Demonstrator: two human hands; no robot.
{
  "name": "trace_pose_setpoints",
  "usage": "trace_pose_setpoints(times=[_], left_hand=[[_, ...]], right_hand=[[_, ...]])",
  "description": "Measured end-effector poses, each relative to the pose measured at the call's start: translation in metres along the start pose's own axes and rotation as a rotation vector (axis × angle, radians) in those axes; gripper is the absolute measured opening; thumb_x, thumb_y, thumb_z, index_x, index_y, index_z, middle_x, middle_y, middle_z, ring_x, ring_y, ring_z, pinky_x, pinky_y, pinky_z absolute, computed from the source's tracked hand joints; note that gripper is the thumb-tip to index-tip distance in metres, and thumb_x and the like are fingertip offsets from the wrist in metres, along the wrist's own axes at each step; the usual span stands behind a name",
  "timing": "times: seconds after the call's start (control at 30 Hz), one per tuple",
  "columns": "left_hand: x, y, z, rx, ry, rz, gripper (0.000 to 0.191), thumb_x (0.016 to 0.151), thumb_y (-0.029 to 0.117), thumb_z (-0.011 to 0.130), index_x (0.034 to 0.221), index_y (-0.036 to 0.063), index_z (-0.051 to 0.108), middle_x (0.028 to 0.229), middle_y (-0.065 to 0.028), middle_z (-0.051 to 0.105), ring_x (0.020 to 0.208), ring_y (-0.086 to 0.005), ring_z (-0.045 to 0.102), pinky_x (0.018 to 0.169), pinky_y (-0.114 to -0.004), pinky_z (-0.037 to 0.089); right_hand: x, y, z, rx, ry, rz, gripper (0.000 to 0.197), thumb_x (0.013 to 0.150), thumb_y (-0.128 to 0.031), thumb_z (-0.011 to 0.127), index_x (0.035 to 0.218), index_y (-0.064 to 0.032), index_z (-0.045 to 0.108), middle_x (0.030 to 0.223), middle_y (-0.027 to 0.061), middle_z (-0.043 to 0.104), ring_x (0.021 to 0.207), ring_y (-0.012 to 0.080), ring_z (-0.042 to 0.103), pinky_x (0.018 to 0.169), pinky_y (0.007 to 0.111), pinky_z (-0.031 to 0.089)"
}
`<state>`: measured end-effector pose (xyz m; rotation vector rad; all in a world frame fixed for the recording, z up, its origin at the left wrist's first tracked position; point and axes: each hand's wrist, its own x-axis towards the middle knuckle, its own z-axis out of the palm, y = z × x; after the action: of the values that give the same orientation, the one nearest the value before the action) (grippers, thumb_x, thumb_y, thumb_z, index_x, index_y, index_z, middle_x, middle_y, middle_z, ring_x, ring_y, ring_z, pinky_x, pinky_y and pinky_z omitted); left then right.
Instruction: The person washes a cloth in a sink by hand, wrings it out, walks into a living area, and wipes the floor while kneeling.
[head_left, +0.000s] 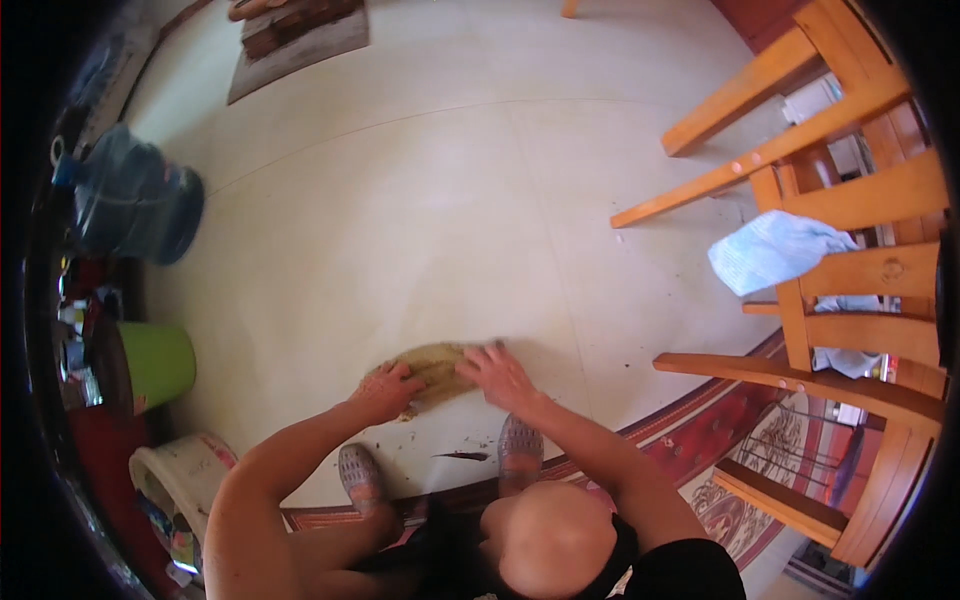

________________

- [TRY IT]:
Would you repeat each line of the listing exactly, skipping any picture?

- [SOLUTION TO THE EXERCISE]:
Demonstrator: two human hands; no robot.
{
  "name": "trace_pose_setpoints",
  "usage": "trace_pose_setpoints(times=[_], left_hand=[[_, ...]], right_hand=[[_, ...]])",
  "description": "Measured end-effector poses, each relative to the pose measured at the call's start: translation in metres along the start pose's own axes and rotation as a rotation vector (axis × angle, radians) in those axes; gripper is the absolute measured opening; thumb_x, thumb_y, thumb_z, index_x, index_y, index_z, middle_x, middle_y, middle_z, ring_x, ring_y, ring_z, pinky_x, pinky_y, pinky_z absolute, computed from the source's tracked hand joints; note that gripper is the thumb-tip to index-tip distance in metres, and thumb_x and the like are fingertip offsets from the wrist in metres, along the wrist's own axes at each step; the usual span stands behind a name",
  "timing": "times: seconds after the call's start (control at 30 Hz), one per tuple",
  "columns": "left_hand: x, y, z, rx, ry, rz, gripper (0.000 to 0.191), thumb_x (0.016 to 0.151), thumb_y (-0.029 to 0.117), thumb_z (-0.011 to 0.130), index_x (0.034 to 0.221), index_y (-0.036 to 0.063), index_z (-0.051 to 0.108), middle_x (0.028 to 0.229), middle_y (-0.065 to 0.028), middle_z (-0.051 to 0.105), ring_x (0.020 to 0.208), ring_y (-0.086 to 0.005), ring_z (-0.045 to 0.102), pinky_x (0.018 to 0.169), pinky_y (-0.114 to -0.004), pinky_z (-0.037 to 0.089); right_hand: x, y, z, rx, ry, rz, gripper (0.000 to 0.197), thumb_x (0.013 to 0.150), thumb_y (-0.128 to 0.031), thumb_z (-0.011 to 0.127), index_x (0.035 to 0.218), index_y (-0.064 to 0.032), index_z (-0.045 to 0.108), middle_x (0.030 to 0.223), middle_y (-0.027 to 0.061), middle_z (-0.043 to 0.104), ring_x (0.021 to 0.207), ring_y (-0.012 to 0.080), ring_z (-0.042 to 0.103), pinky_x (0.018 to 0.169), pinky_y (0.007 to 0.111), pinky_z (-0.031 to 0.089)"
}
`<state>`: measured end-effector pose (xyz m; rotation vector rad; all in a world frame fixed for the recording, z up, its origin at the left wrist's first tracked position; point and axes: each hand's wrist, its own x-axis towards the middle knuckle, its own z-axis out of the palm, y = z × x; after the action: of the values that give the same orientation, the one nearest the value before the action) (grippers, thumb_x, thumb_y, thumb_z, index_x, index_y, index_z, middle_x, middle_y, middle_z, ring_x, ring_y, ring_z, pinky_x, pinky_y and pinky_z omitted); left then right.
Instruction: The person washes a cloth in a sink by hand, wrings it out, walks into a living area, and wipes the floor while kneeling.
[head_left, +0.000s] 

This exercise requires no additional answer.